Popliteus, flexor hallucis longus, tibialis posterior, flexor digitorum longus form the deep posterior compartment of the leg. Popliteus is deep to the popliteal artery from which it receives its vascular supply. The posterior tibial artery lies lateral to flexor digitorum longus and medial to tibialis posterior and supplies both of these muscles. Flexor hallucis longus gets supplied by the peroneal artery, which lies deep to it.[16]

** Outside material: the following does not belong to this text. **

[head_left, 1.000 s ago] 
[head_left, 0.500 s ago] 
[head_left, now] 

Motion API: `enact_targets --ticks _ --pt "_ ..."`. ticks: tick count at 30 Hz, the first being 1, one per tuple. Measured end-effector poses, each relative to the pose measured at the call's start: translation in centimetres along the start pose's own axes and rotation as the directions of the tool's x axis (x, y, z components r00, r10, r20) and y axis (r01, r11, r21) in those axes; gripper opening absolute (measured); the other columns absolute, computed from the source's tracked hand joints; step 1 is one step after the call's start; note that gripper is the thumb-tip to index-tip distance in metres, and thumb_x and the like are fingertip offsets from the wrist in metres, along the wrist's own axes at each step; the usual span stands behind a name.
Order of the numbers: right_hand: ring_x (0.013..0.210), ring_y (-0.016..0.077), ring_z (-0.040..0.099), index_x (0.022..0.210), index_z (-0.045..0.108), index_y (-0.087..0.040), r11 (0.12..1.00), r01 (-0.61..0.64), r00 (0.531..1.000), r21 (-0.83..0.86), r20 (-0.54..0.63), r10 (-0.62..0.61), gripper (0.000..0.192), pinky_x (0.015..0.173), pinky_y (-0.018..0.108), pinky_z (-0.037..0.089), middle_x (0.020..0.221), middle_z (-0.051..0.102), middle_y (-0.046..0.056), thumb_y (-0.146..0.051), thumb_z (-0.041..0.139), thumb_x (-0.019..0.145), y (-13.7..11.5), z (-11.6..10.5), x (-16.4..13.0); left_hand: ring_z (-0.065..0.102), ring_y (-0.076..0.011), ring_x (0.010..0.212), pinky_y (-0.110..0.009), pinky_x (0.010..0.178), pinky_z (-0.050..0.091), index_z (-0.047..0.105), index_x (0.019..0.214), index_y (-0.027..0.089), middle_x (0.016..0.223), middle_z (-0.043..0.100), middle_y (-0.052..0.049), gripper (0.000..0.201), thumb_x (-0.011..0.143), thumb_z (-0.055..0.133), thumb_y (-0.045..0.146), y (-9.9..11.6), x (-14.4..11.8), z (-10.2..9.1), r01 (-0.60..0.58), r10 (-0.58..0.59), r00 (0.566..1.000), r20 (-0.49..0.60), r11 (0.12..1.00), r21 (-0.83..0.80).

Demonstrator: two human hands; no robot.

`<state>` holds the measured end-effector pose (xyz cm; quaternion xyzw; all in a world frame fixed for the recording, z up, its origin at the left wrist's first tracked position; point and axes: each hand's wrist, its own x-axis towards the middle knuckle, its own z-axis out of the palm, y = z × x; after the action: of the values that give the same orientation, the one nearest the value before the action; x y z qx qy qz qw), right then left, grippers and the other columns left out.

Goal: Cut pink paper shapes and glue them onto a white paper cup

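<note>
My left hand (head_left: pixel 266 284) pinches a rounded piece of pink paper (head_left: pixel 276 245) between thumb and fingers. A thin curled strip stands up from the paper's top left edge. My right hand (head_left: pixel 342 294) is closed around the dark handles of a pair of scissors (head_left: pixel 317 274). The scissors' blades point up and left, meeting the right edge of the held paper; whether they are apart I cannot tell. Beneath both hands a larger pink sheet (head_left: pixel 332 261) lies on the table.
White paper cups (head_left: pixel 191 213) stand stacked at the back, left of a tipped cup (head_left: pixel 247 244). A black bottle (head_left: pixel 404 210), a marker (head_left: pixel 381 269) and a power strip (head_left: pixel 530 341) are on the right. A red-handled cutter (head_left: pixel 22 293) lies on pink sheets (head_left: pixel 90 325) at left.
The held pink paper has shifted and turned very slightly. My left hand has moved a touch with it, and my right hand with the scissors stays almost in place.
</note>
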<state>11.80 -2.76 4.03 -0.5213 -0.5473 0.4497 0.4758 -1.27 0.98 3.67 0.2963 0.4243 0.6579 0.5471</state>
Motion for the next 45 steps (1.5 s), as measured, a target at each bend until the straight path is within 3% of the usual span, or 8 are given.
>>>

Tarsal bones, metatarsals, and phalanges

Combination supply from dorsalis pedis, fibular, posterior tibial, medial plantar, and lateral plantar arteries provide blood to the tarsal, metatarsal, and phalangeal bones.  The periosteal and endosteal vascular supplies often differ and make up separate anastomotic plexuses.  Talar vascular supply is via the artery of the tarsal sinus (a branch of the fibular artery), branches of dorsalis pedis artery, as well as the artery of the tarsal canal and the deltoid branch from the posterior tibial artery.[17] The calcaneus is supplied by the calcaneal anastomosis which forms from branches derived from the fibular and posterior tibial artery.[18]  The navicular bone recieves blood from branches of the dorsalis pedis and posterior tibial artery.[19]  The lateral plantar artery supplies the cuboid.[20]. The cuneiform bones obtain plantar blood supply from the medial plantar artery and extraosseous blood supply from dorsalis pedis.[21]  The dorsal and plantar metatarsal arteries supply the metatarsal bones; dorsal metatarsal arteries are branches of dorsalis pedis, while plantar metatarsal arteries are branches of the posterior tibialis artery.[22]  The fifth metatarsal gets supplied from the fibular artery, lateral plantar artery, and dorsalis pedis artery.  There is a notable watershed area in the proximal base of the fifth metatarsal that carries a propensity for fracture nonunion secondary to avascular necrosis. This topic will have further coverage in the clinical significance section.[23] [24]  Phalanges of the foot receive vascular supply from the dorsalis pedis artery and plantar metatarsal arteries.[25]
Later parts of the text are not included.